FreeBSD manual
download PDF document: pmc.cmn-600.3.pdf
PMC.CMN-600(3) FreeBSD Library Functions Manual PMC.CMN-600(3)
NAME
pmc.cmn-600 - Library for accessing the Arm CoreLink CMN-600 Coherent
Mesh Network Controller performance counter events
LIBRARY
Performance Counters Library (libpmc, -lpmc)
SYNOPSIS
#include <pmc.h>
DESCRIPTION
CMN-600 PMU counters may be configured to count any one of a defined set
of hardware events. Unlike other performance counters, counters for the
CMN-600 require the node ID to set up.
Node ID information currently can be obtained one of two ways. Using
bootverbose, for example set sysctl debug.bootverbose=1 and then load the
hwpmc(4) KLD module. The cmn600 module will be loaded automatically as a
dependency:
$ sysctl debug.bootverbose=1
$ kldload hwpmc
Another way is to use sysctl to trigger dump of nodes tree to system
console:
$ sysctl dev.cmn600.0.dump_nodes=1
Some BIOS versions of dual-socket machines have no NUMA domain
information in ACPI. In such cases, to get more accurate events
statistics, set the kernel environment variable
hint.cmn600.{unit}.domain={value}. Where {unit} is a cmn600 device unit
number and {value} is the NUMA domain of the CPU package containing that
CMN-600 controller.
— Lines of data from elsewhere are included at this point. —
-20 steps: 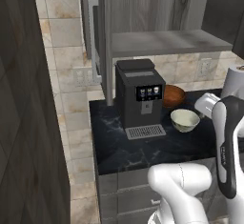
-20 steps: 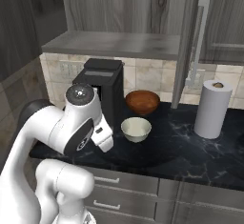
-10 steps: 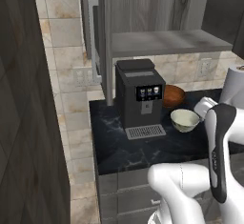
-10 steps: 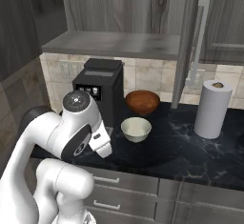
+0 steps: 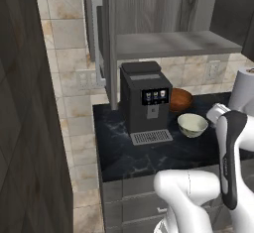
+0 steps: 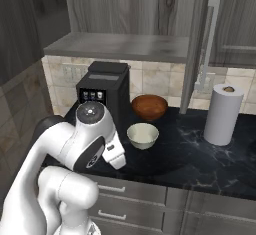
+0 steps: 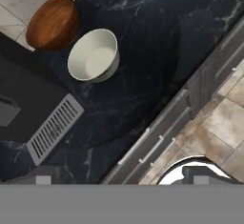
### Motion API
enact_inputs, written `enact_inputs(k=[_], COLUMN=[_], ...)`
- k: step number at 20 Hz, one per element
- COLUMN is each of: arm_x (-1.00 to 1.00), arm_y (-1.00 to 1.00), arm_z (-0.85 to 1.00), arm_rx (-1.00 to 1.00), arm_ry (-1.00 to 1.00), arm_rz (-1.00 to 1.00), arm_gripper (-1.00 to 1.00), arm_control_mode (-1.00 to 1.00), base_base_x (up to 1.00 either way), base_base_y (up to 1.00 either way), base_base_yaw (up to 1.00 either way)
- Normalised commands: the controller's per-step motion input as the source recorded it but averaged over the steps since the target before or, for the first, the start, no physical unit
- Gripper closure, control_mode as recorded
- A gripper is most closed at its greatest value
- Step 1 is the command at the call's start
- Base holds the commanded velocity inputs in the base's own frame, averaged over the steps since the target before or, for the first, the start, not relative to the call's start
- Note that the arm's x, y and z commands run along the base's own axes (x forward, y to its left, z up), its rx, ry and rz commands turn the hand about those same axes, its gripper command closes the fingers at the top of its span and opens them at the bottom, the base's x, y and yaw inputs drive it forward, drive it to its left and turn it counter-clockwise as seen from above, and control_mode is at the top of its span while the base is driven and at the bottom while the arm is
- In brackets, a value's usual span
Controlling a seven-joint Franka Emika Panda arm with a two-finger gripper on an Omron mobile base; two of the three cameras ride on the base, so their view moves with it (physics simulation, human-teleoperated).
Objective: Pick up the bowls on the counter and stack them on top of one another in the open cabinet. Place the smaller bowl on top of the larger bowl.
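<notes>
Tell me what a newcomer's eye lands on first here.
The black coffee machine standing on the dark marbled counter under the open cabinet. Right beside it sit the larger bowl, near the wall, and the smaller bowl, in front of it.

On the counter [image 6: 200,164]: coffee machine [image 6: 102,96] at left, larger bowl [image 6: 149,107] just right of it near the wall, smaller bowl [image 6: 142,135] in front of that, close beside. Paper towel roll [image 6: 222,114] well apart to the right. Open cabinet [image 6: 120,46] shelf above the machine; drawers [image 6: 130,204] below.
</notes>
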Motion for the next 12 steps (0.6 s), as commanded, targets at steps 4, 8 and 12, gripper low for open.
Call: enact_inputs(k=[4, 8, 12], arm_x=[0.04, 0.10, 0.10], arm_y=[-0.27, -0.05, -0.04], arm_z=[-0.12, -0.07, -0.05], arm_rx=[0.00, 0.00, 0.00], arm_ry=[0.00, 0.00, 0.00], arm_rz=[0.00, 0.00, 0.00], arm_gripper=[-1.00, -1.00, -1.00], arm_control_mode=[-1.00, -1.00, -1.00], base_base_x=[0.00, 0.00, 0.00], base_base_y=[0.00, 0.00, 0.00], base_base_yaw=[0.00, 0.00, 0.00])
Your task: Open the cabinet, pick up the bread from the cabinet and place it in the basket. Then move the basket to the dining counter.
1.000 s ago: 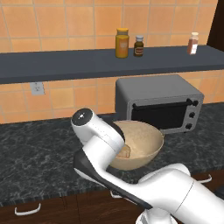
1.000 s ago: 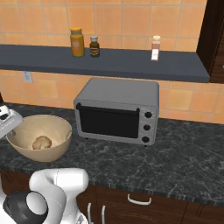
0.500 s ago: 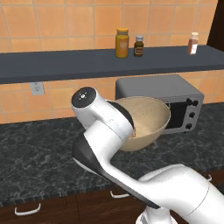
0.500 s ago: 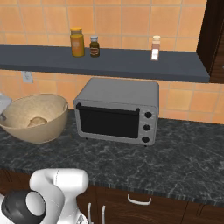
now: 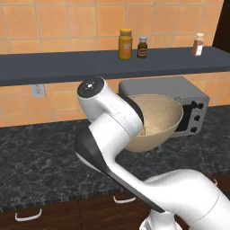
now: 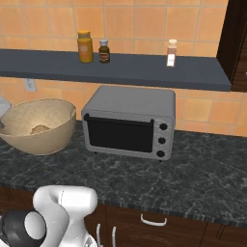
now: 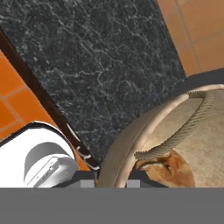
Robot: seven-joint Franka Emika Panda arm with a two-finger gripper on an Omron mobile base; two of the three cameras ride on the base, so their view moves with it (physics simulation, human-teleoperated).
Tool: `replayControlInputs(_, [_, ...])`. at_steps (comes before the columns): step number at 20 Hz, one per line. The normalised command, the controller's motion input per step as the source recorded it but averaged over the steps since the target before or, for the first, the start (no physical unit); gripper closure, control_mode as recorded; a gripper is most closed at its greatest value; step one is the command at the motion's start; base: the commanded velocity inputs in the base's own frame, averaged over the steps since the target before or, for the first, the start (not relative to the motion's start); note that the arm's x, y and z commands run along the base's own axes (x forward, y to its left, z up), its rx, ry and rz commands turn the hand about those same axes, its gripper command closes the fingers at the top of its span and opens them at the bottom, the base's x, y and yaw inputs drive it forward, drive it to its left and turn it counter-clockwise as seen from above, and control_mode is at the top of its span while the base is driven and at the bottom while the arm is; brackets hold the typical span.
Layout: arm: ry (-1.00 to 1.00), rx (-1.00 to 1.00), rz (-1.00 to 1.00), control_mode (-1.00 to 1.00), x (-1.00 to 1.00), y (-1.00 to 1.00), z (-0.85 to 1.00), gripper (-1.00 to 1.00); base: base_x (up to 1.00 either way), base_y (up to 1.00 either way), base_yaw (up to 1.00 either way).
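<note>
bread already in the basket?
Yes, the bread lies on the floor of the basket, beside the claw gripping the rim.

Arm reaching forward with its claw clamped on the basket rim

The white arm (image 5: 134, 179) is rising from the lower right of the left base view, bending up through a dark elbow joint and folding forward so that its rounded wrist (image 5: 96, 92) is standing above the near wall of the basket (image 5: 155, 123). In the hand view the claw (image 7: 111, 181) is gripping the basket's rim, its two dark fingertips (image 7: 87, 183) sitting close together on either side of the wall, one outside, one inside. In the right base view the base (image 6: 58, 217) is showing at the lower left.
</note>
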Motion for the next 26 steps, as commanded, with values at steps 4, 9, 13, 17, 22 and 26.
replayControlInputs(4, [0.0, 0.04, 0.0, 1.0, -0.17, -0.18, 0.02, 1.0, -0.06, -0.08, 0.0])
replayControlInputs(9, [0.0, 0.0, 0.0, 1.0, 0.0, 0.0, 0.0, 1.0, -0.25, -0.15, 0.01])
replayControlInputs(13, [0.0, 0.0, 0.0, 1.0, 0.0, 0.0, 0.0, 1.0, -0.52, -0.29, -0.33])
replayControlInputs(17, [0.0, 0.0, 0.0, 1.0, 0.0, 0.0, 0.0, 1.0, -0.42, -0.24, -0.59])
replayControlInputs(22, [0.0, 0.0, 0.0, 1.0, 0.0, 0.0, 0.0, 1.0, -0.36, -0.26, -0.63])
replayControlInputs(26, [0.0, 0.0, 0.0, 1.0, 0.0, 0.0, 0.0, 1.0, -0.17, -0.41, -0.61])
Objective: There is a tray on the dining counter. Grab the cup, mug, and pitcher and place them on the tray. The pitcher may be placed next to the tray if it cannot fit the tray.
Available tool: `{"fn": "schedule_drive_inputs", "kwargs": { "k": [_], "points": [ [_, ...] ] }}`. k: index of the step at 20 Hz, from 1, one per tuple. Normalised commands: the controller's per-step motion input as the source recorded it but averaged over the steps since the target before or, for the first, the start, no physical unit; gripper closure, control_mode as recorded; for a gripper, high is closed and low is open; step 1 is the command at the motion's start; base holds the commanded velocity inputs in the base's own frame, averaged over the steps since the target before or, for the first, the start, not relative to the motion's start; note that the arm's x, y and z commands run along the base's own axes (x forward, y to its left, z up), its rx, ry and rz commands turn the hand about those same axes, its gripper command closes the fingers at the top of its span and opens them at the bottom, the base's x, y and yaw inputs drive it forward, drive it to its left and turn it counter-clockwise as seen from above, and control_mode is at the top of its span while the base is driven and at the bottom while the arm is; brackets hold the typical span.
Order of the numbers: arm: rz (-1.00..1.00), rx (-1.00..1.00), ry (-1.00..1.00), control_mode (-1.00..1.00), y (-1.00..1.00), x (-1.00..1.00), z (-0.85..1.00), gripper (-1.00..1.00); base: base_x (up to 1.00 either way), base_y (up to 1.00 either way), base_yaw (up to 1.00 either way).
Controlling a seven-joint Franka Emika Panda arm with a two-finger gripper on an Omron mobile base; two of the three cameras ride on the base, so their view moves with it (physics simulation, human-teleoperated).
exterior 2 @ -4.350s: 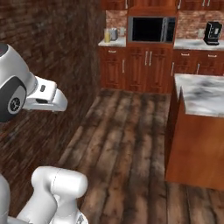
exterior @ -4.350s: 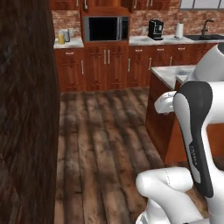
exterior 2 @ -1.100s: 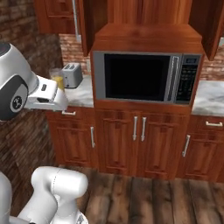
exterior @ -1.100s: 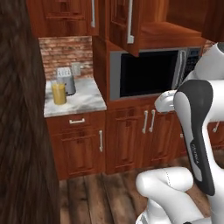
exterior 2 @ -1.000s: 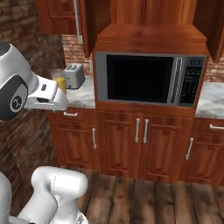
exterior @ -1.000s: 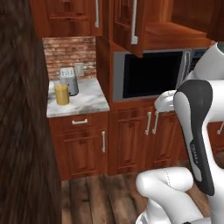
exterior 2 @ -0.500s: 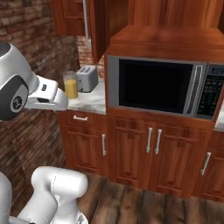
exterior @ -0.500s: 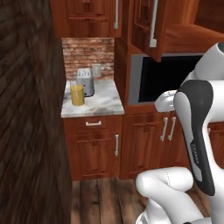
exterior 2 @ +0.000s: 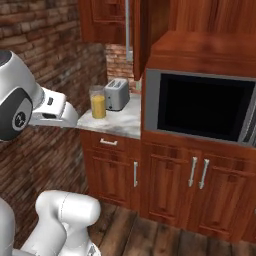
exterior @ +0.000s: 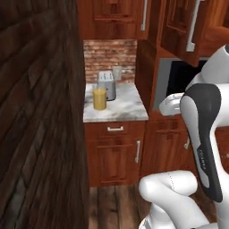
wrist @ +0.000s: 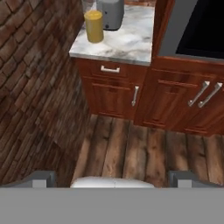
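The pitcher (exterior: 99,98) (exterior 2: 98,102) (wrist: 93,24) is a tall clear cylinder that looks yellow-orange inside. It stands upright on a small marble counter (exterior: 127,107) beside the brick wall, just in front of a grey toaster. My gripper (wrist: 113,177) is open, its two dark fingertips (wrist: 41,178) wide apart with nothing between them. It hangs over the wooden floor, well short of the counter and the pitcher. The tray, the dining counter, the cup and the mug are out of view.
A grey toaster (exterior: 106,85) (exterior 2: 117,95) (wrist: 110,13) stands behind the pitcher, with a pale container (exterior: 117,71) further back. A black microwave (exterior 2: 205,107) sits built in to the right. A brick wall (exterior 2: 45,55) closes the left side. Wood cabinets (wrist: 113,94) stand below and above.
The whole picture has shifted: the base has moved, so the counter with the pitcher and toaster now looks nearer and further right. The arm's pose and the open gripper look unchanged.
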Motion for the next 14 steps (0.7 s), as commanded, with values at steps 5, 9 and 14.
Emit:
{"fn": "schedule_drive_inputs", "kwargs": {
  "k": [5,9,14],
  "points": [
    [0.0,0.0,0.0,1.0,0.0,0.0,0.0,-1.0,0.8,0.32,0.0],
    [0.0,0.0,0.0,1.0,0.0,0.0,0.0,-1.0,0.79,0.01,0.0],
    [0.0,0.0,0.0,1.0,0.0,0.0,0.0,-1.0,0.67,0.0,0.0]
  ]
}}
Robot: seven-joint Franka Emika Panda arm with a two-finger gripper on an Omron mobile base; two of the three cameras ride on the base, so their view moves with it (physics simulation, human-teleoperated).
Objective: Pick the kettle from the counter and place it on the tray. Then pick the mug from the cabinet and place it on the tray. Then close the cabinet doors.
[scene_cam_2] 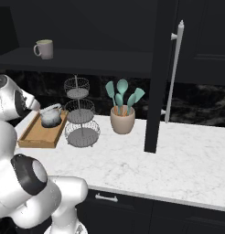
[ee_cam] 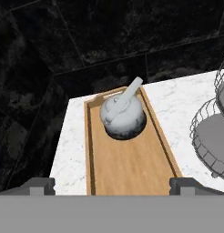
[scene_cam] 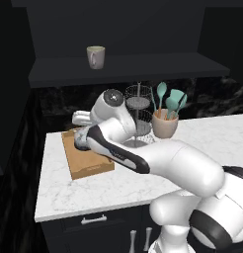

Example:
$ kenv hint.cmn600.0.domain=0
$ kenv hint.cmn600.1.domain=1
$ kldunload hwpmc cmn600
$ kldload hwpmc
Arm CoreLink CMN-600 Coherent Mesh Network Controller performance
counters are documented in Revision: r3p2, Arm CoreLink CMN-600 Coherent
Mesh Network Technical Reference Manual, ARM Limited, 2020.
PMC Capabilities
CMN-600 PMU counters support the following capabilities:
Capability Support
PMC_CAP_CASCADE No
PMC_CAP_EDGE No
PMC_CAP_INTERRUPT Yes
PMC_CAP_INVERT No
PMC_CAP_READ Yes
PMC_CAP_PRECISE No
PMC_CAP_SYSTEM Yes
PMC_CAP_TAGGING No
PMC_CAP_THRESHOLD Yes
PMC_CAP_USER No
PMC_CAP_WRITE Yes
Event Qualifiers
xpport=port
Count only events matched by port. (East, West, North, South,
devport0, devport1 or numeric 0 to 5)
xpchannel=channel
Filter events by XP node channel. (REQ, RSP, SNP, DAT or 0, 1,
2, 3)
Class Name Prefix
These PMCs are named using a class name prefix of "CMN600_PMU_".
Event Specifiers
The following list of PMC events are available:
DVM node events
dn_rxreq_dvmop
Number of DVMOP requests received. This includes all the sub-
types include TLB invalidate, Branch predictor invalidate,
instruction cache (physical and virtual) invalidate.
dn_rxreq_dvmsync
Number of DVM Sync requests received.
dn_rxreq_dvmop_vmid_filtered
Number of incoming DVMOP requests that are subject to VMID based
filtering. This is a measure of the effectiveness of VMID based
filtering and potential reduction in DVM snoops.
dn_rxreq_retried
Number of incoming requests that are retried. This is a measure
of the retry rate.
dn_rxreq_trk_occupancy
Counts the tracker occupancy in DN. "occupancy": All, dvmop,
dvmsync
dn_rxreq_tlbi_dvmop
Number of DVMOP TLB invalidate requests received.
dn_rxreq_bpi_dvmop
Number of DVMOP Branch predictor invalidate requests received.
dn_rxreq_pici_dvmop
Number of DVMOP physical instruction cache invalidate requests
received.
dn_rxreq_vivi_dvmop
Number of DVMOP virtual instruction cache invalidate requests
received.
dn_rxreq_dvmop_other_filtered
Number of DVM op requests to RNDs, BPI or PICI/VICI, that were
filtered
dn_rxreq_snp_sent
Number of SNPs sent to RNs
dn_rxreq_snp_stalled
Counts total cache misses in first lookup result (high priority)
hnf_slc_sf_cache_access
Counts number of cache accesses in first access (high priority)
hnf_cache_fill
Counts total allocations in HN SLC (all cache line allocations to
SLC)
hnf_pocq_retry
Counts number of retried requests
hnf_pocq_reqs_recvd
Counts number of requests received by HN
hnf_sf_hit
Counts number of SF hits
hnf_sf_evictions
Counts number of SF eviction cache invalidations initiated
hnf_dir_snoops_sent
Counts number of directed snoops sent (not including SF back
invalidation)
hnf_brd_snoops_sent
Counts number of multicast snoops sent (not including SF back
invalidation)
hnf_slc_eviction
Counts number of SLC evictions (dirty only)
hnf_slc_fill_invalid_way
Counts number of SLC fills to an invalid way
hnf_mc_retries
Counts number of retried transactions by the MC
hnf_mc_reqs
Counts number of requests sent to MC
hnf_qos_hh_retry
Counts number of times a HighHigh priority request is protocol-
retried at the HN-F
hnf_qos_pocq
Counts the POCQ occupancy in HN-F. Support argument "occupancy".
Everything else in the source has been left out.